* What the exercise asks *
Please copy out the entries below exactly, beginning with the line that contains "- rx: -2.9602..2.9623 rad" and ending with the line that contains "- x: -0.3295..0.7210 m", and include nothing outside that span.
BEGIN Dataset entries
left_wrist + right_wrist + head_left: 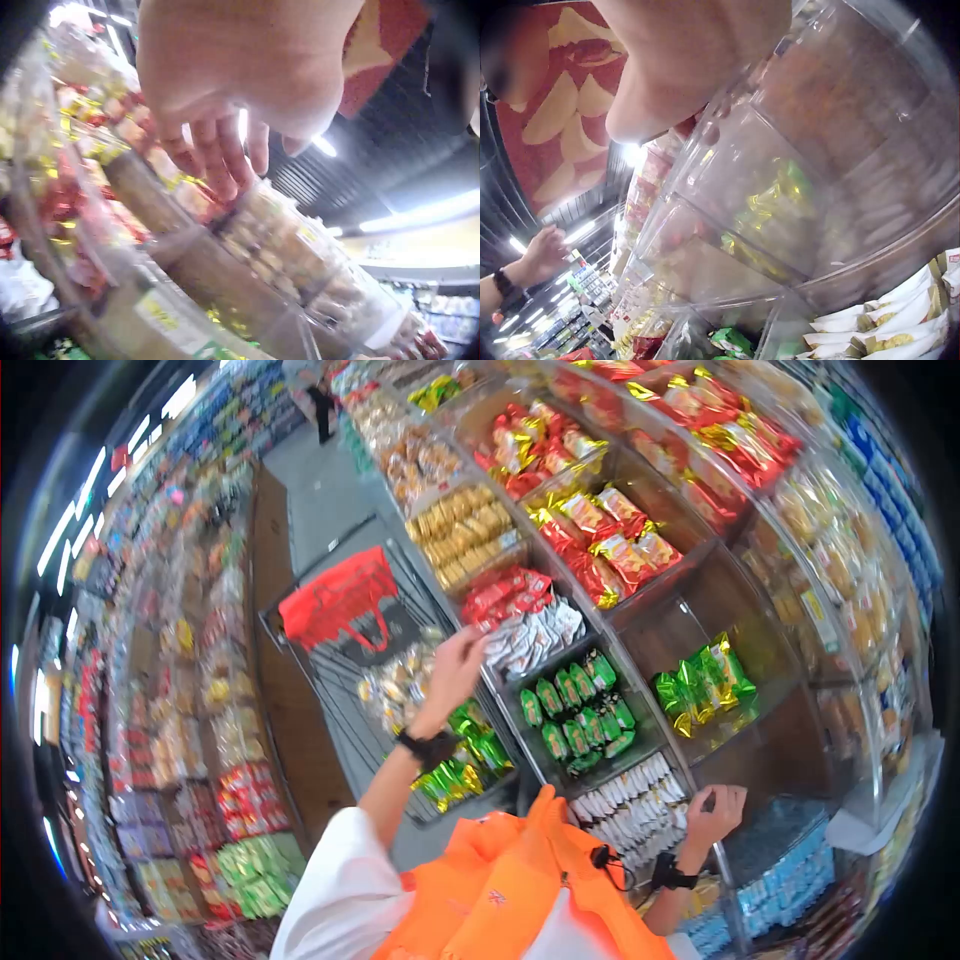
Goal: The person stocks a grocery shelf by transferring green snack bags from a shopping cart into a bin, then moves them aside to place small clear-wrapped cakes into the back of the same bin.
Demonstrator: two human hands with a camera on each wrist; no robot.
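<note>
My left hand (455, 670) hovers over the front edge of the bins, close to the silvery white packets (540, 638) and red packets (505, 595). In the left wrist view its fingers (221, 161) hang down apart with nothing between them. My right hand (715, 815) is loosely curled above the bins, close to the white wrapped snacks (630, 800). The right wrist view puts that hand at the clear plastic bin wall (727, 187), its fingers mostly hidden. Green-wrapped snacks (580, 705) fill the compartment between both hands.
A shopping cart (320, 700) beside the bins carries a red bag (345, 600), pale packets (395, 685) and green packets (480, 740). Farther bins hold red-gold packets (610, 540) and green-gold packets (705, 685). Stocked shelves (180, 730) line the left; a person (318, 405) stands up the aisle.
</note>
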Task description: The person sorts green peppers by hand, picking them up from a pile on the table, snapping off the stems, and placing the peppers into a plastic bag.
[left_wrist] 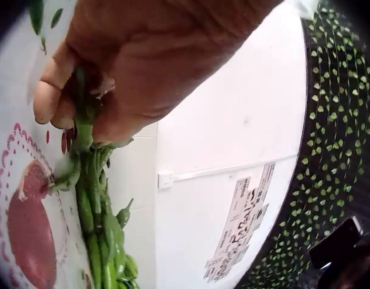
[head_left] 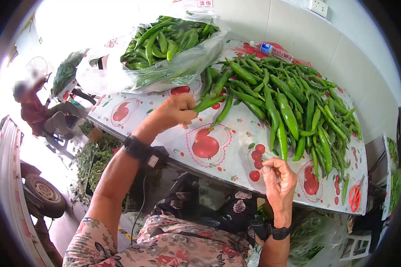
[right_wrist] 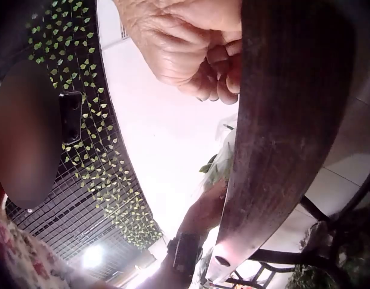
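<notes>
- floral shirt [head_left: 187, 242] nearest the lens. grip state?
- left hand [head_left: 178, 111] pinches one green pepper [head_left: 208, 103] over the surface [head_left: 240, 127], beside the pepper pile [head_left: 289, 102]. held by one end, likely to leave the rest exposed.
- right hand [head_left: 279, 184]?
- fingers bent at the front edge; can't tell if it holds anything.
- bag [head_left: 178, 73]?
- mouth open, behind left hand, probably for easy reach.
</notes>
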Motion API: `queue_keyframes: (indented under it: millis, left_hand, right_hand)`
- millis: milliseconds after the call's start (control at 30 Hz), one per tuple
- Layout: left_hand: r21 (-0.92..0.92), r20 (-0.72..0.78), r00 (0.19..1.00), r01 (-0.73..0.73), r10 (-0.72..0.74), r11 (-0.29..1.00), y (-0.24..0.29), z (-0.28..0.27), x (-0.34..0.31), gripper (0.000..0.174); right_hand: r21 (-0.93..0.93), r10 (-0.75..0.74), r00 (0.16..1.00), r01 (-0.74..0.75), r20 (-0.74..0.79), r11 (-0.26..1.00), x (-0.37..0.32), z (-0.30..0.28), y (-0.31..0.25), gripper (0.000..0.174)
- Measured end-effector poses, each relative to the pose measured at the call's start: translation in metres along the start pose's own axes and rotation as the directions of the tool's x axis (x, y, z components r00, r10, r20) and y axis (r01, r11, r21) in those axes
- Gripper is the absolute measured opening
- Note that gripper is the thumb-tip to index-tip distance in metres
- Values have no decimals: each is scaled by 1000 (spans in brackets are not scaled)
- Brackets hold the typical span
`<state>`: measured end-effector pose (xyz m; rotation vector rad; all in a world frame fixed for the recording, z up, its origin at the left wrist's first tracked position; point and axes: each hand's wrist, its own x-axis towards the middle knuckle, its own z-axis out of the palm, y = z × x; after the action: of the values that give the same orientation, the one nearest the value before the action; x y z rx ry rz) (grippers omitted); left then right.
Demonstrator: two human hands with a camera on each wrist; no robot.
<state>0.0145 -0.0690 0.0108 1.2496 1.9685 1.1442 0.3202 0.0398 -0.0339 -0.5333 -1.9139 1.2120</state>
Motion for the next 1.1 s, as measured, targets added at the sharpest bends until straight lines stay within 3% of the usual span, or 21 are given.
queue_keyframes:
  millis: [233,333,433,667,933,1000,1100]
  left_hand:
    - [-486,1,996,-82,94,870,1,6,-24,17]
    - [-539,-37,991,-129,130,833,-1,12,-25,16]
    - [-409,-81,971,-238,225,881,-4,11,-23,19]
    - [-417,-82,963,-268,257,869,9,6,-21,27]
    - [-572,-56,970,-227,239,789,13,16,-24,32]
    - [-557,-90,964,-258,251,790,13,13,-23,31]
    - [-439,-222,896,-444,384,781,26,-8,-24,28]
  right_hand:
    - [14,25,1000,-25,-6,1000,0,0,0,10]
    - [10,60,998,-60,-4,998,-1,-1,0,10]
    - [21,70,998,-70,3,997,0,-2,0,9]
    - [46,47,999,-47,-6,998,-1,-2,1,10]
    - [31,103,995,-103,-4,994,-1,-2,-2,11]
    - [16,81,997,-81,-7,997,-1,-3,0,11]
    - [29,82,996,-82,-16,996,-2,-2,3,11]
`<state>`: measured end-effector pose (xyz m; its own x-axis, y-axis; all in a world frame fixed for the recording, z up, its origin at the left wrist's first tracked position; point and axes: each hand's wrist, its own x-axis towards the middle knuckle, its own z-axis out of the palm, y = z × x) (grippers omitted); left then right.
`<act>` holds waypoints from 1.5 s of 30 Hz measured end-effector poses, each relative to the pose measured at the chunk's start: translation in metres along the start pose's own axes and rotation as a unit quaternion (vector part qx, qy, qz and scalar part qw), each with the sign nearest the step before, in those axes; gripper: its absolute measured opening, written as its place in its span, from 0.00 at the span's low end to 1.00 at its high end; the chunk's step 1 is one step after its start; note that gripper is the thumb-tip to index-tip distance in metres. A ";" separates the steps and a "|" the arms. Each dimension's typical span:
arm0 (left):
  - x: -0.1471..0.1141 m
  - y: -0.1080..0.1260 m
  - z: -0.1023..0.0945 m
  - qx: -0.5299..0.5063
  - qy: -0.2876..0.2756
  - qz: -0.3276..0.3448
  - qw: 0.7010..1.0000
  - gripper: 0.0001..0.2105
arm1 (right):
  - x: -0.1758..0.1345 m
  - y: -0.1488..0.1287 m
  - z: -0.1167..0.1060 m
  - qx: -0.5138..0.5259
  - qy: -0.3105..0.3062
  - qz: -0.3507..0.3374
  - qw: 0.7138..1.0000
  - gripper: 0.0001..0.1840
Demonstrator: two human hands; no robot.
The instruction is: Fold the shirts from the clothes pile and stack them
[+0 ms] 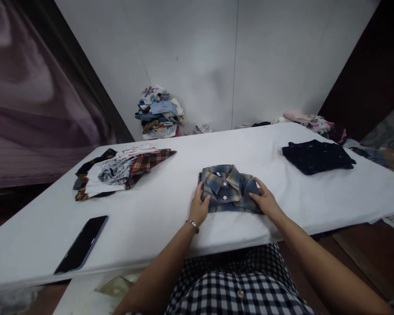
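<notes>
**Folded plaid shirt held at both sides, centre of frame**

A small blue-and-tan plaid shirt (229, 189), folded into a compact rectangle with collar and white buttons facing up, lies at the centre of the frame on the white-covered table (170, 218), near the table's lower edge.

The left hand (199, 205) rests on the shirt's left edge, fingers curled loosely over the fabric; a metal bracelet (193, 225) sits on the wrist. The right hand (265, 199) lies flat against the shirt's right edge, fingers extended and touching the cloth. Neither hand is clenched; both are pressed to the shirt rather than lifting it.

Surrounding items:
- A black smartphone (82, 244), screen dark, lies at the lower left of the frame, well apart from the shirt.
- A loose heap of mixed plaid and printed garments (118, 170) lies at the centre left.
- A folded dark navy garment (317, 156) lies at the centre right.
- A stack of assorted clothes (159, 113) stands against the white wall at the upper centre.
- A pink and patterned bundle of clothing (310, 121) lies at the table's far right corner.

No readable writing, brand or label is visible on any item.
</notes>
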<state>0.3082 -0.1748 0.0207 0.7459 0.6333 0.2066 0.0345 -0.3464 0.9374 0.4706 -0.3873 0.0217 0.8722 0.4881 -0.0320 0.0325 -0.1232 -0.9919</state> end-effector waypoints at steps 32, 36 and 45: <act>0.068 0.002 0.036 0.367 -0.185 0.008 0.912 0.31 | 0.069 -0.017 0.042 -0.371 -0.183 -0.151 0.898 0.33; 0.069 0.003 0.031 0.292 -0.155 0.014 0.944 0.28 | 0.066 -0.025 0.011 -0.223 -0.063 -0.145 0.962 0.29; 0.062 0.000 -0.009 0.192 0.038 -0.153 0.969 0.27 | 0.021 -0.006 -0.039 0.039 0.009 0.147 0.988 0.39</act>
<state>0.3489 -0.1293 0.0364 0.6108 0.7912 -0.0301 0.5017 -0.3574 0.7878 0.5075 -0.4096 0.0317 0.8474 0.4250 -0.3184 -0.2605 -0.1899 -0.9466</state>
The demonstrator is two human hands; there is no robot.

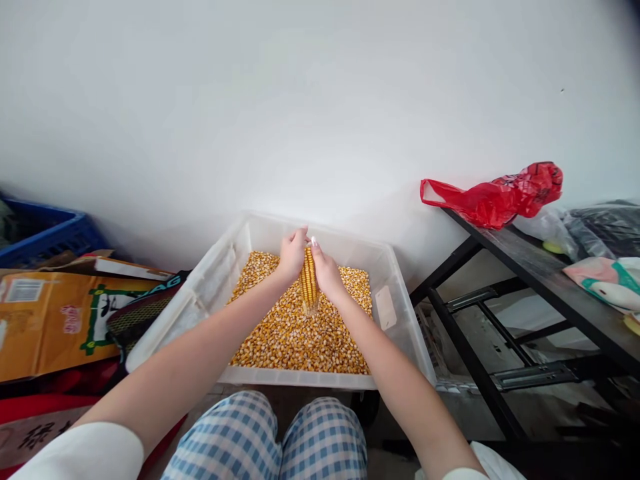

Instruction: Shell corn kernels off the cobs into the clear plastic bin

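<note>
Both of my hands grip one ear of dried corn (309, 283) near its far end, above a heap of loose kernels. My left hand (293, 255) is closed around its left side. On the opposite side my right hand (326, 270) holds it, with the thumb up near the tip. Rows of yellow kernels cover the part of the ear that shows, and its pale near end points down toward the pile. Loose corn kernels (300, 347) fill the bottom of a translucent plastic bin (407, 320). My palms hide some of the ear.
A white wall rises right behind the bin. Left of it lie a cardboard box (45, 327), a mesh bag (145, 313) and a blue crate (55, 230). At right stands a black metal-framed table (540, 260) with a red plastic bag (505, 197) on its corner.
</note>
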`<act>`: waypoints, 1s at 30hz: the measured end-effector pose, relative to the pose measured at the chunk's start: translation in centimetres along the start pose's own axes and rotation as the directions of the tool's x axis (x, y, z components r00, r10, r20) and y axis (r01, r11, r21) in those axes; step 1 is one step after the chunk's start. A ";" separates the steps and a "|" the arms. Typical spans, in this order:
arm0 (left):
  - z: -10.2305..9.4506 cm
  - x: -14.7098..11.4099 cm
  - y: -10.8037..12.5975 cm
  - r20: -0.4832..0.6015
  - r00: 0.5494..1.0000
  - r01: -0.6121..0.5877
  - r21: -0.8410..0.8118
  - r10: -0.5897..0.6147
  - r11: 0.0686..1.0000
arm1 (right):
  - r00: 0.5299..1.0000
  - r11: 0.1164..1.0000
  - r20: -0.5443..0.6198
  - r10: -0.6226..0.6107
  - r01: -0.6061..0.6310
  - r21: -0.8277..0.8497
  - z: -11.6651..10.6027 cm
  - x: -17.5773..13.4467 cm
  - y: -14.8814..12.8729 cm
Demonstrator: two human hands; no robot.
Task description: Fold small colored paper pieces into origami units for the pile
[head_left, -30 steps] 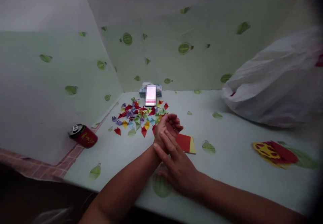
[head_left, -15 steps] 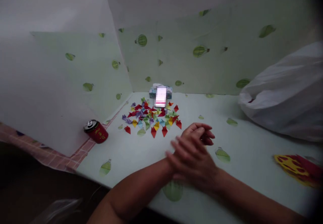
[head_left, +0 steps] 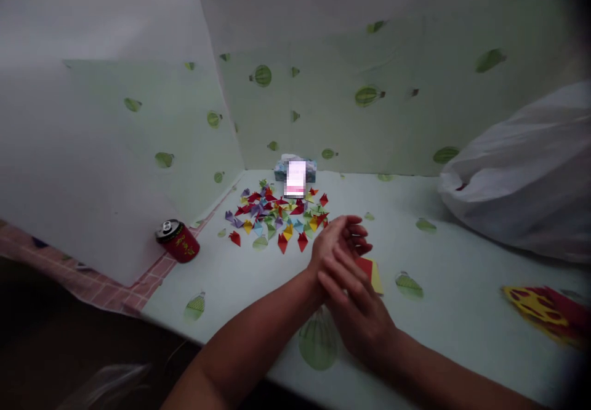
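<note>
The left hand [head_left: 335,241] lies palm-up, fingers loosely curled and empty; the right hand [head_left: 357,314] rests flat-fingered on its wrist, holding nothing. A red and yellow paper stack [head_left: 372,271] lies just behind them, near the pile of folded paper pieces [head_left: 277,216]. The table [head_left: 452,274] wears a green balloon-print cover, with matching screens behind it.

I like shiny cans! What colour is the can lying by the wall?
The can is red with gold writing, seen in the head view.
</note>
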State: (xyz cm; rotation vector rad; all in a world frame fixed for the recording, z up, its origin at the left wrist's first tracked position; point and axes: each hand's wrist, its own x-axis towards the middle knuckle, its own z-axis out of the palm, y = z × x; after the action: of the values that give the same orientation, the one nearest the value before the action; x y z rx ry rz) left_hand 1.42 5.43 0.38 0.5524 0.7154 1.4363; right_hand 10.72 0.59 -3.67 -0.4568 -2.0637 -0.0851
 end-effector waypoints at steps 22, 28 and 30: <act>-1.8 0.8 0.6 0.782 0.297 -0.803 0.516 0.549 -0.300 | 0.438 -0.015 0.554 0.708 -0.775 0.631 -1.4 2.7 0.3; -1.7 0.7 0.6 0.806 0.164 -0.836 0.420 0.569 -0.354 | 0.436 0.123 0.496 0.751 -0.830 0.544 -1.4 2.5 0.9; -1.7 0.7 0.5 0.800 0.188 -0.832 0.438 0.570 -0.340 | 0.445 0.131 0.496 0.746 -0.827 0.547 -1.2 2.4 1.2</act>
State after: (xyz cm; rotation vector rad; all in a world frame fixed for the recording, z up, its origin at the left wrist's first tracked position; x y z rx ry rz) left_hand -0.15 6.05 -0.50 2.5915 0.9468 1.9424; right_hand 11.11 2.07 -1.18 -0.9836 -1.4499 1.4559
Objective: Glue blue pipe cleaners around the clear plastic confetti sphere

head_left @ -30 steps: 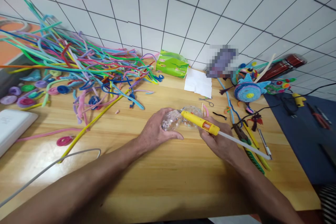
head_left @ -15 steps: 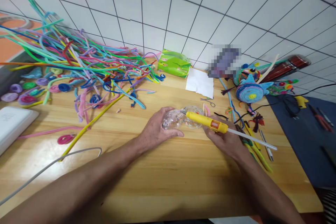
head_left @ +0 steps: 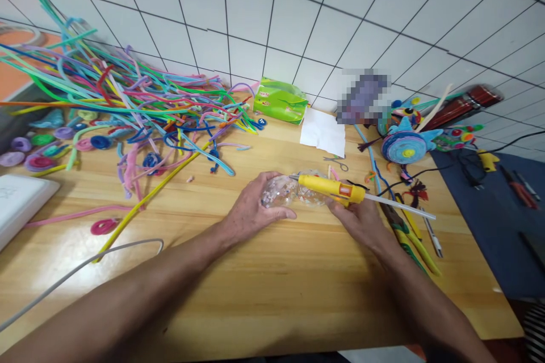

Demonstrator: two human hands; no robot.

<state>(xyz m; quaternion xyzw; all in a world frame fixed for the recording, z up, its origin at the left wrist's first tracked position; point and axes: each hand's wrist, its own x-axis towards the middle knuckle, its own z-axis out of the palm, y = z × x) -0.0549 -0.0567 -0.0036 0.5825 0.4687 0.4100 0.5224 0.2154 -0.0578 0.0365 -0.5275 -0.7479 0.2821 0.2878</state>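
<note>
My left hand (head_left: pixel 251 201) is wrapped around one end of a clear, rounded plastic piece (head_left: pixel 279 191) with small coloured bits showing in it. A second clear bulge lies just to its right, and I cannot tell whether the two are joined. My right hand (head_left: pixel 357 216) grips a yellow hot glue gun (head_left: pixel 321 186), pointed left. Its metal nozzle is over the clear plastic's upper edge; contact is hard to tell. From the gun's rear sticks out a long whitish glue stick (head_left: pixel 404 206). The gun hides part of the right bulge.
Many coloured pipe cleaners (head_left: pixel 140 96) are heaped at the back left, with coiled ones in front. A green tissue pack (head_left: pixel 279 101), white paper (head_left: pixel 322 131) and small scissors (head_left: pixel 338 163) lie behind my hands. Right stand a blue fish-like craft (head_left: pixel 404 144) and pliers (head_left: pixel 404 238).
The glue gun has turned slightly, its rear end and glue stick moving up and left. My left hand stays around the clear plastic, and the whole view has shifted a little.
</note>
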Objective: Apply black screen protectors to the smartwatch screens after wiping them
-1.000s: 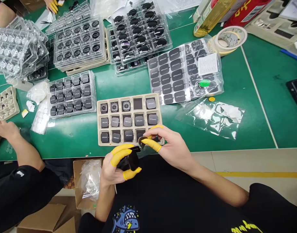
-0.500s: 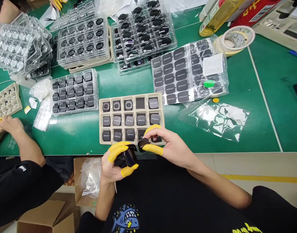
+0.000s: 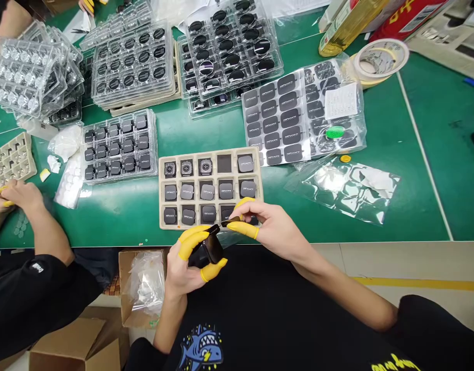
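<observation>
Yellow finger cots cover several fingertips of both my hands. My left hand [image 3: 190, 260] grips a glossy black smartwatch body [image 3: 212, 248] by its edges, its dark face tilted toward my right. Between thumb and forefinger, my right hand [image 3: 267, 226] pinches a thin black film [image 3: 231, 222], seen nearly edge-on beside the watch's upper edge. Whether film and watch touch I cannot tell. Just beyond my fingers lies a beige tray [image 3: 211, 151] of square watches; three in the back row show sensor backs, most others printed black faces. One back-row slot shows bare dark foam.
Right of the tray are printed film sheets [image 3: 275, 123] and a clear plastic bag [image 3: 353, 190]. Behind stand stacked lens trays [image 3: 227, 62], a tape roll [image 3: 381, 59] and a bottle [image 3: 343, 31]. A co-worker's hands [image 3: 18, 198] work at left, near another watch tray [image 3: 118, 147].
Both hands have come closer together, the left shifting slightly right with the watch. The film in my right hand has turned from showing its face to nearly edge-on.
</observation>
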The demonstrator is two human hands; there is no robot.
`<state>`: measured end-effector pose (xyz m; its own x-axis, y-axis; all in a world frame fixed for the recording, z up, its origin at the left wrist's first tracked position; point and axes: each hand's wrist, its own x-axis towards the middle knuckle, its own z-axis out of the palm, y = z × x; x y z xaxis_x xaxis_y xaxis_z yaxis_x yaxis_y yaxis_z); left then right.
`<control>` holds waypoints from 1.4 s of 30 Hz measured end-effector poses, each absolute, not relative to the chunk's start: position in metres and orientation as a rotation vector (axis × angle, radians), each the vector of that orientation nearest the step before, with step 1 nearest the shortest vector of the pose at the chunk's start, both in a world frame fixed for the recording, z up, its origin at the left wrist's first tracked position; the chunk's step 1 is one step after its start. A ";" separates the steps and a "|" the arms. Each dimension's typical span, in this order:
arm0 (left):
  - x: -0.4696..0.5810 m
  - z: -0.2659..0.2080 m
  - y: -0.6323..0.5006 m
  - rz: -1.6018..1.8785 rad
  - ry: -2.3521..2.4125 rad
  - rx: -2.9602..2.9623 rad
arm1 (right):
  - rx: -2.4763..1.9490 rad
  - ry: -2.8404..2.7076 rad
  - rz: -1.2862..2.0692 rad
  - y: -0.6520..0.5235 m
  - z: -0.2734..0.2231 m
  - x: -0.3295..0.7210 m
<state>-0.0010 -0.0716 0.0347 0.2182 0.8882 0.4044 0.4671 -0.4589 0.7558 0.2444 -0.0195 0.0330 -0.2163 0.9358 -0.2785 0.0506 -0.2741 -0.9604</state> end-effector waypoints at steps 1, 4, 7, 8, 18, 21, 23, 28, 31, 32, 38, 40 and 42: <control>-0.001 0.034 -0.072 1.165 1.250 2.015 | -1.303 -1.262 1.570 -0.019 0.032 0.244; 0.001 0.032 -0.074 1.190 1.270 1.999 | -1.253 -1.332 1.533 -0.020 0.031 0.243; 0.002 0.030 -0.075 1.194 1.275 1.980 | -1.253 -1.327 1.493 -0.021 0.029 0.242; 0.002 0.030 -0.076 1.194 1.270 1.971 | -1.255 -1.313 1.494 -0.021 0.028 0.242; 0.004 0.028 -0.076 1.239 1.239 1.796 | -1.071 -1.044 1.783 -0.015 0.015 0.233; 0.004 0.028 -0.075 1.253 1.233 1.788 | -1.042 -1.022 1.792 -0.016 0.015 0.232; 0.004 0.027 -0.075 1.268 1.248 1.785 | -1.020 -0.974 1.856 -0.016 0.015 0.232; 0.002 0.024 -0.075 1.297 1.241 1.782 | -1.027 -0.899 1.869 -0.019 0.012 0.230; 0.001 0.022 -0.075 1.288 1.249 1.773 | -1.055 -0.925 1.814 -0.020 0.011 0.229; 0.001 0.021 -0.076 1.292 1.252 1.769 | -1.061 -0.940 1.801 -0.020 0.010 0.229; -0.001 0.016 -0.078 1.299 1.275 1.748 | -1.050 -1.096 1.694 -0.019 0.007 0.228; -0.001 0.014 -0.079 1.302 1.280 1.732 | -1.029 -1.077 1.688 -0.019 0.006 0.227; -0.002 0.012 -0.080 1.302 1.284 1.721 | -1.026 -1.024 1.702 -0.019 0.003 0.227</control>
<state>-0.0018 -0.0802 0.0119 0.0412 0.9390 0.3415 0.3281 -0.3355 0.8831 0.2266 -0.0192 0.0032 -0.2765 0.9391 -0.2041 -0.2592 -0.2774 -0.9251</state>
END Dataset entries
* Answer space *
  - rx: -2.9602..2.9623 rad
arm1 (right):
  - rx: -2.4763..1.9490 rad
  - ry: -2.8404..2.7076 rad
  - rz: -1.2862..2.0692 rad
  - y: -0.6520..0.5235 m
  - z: -0.2734..0.2231 m
  - x: -0.3295..0.7210 m

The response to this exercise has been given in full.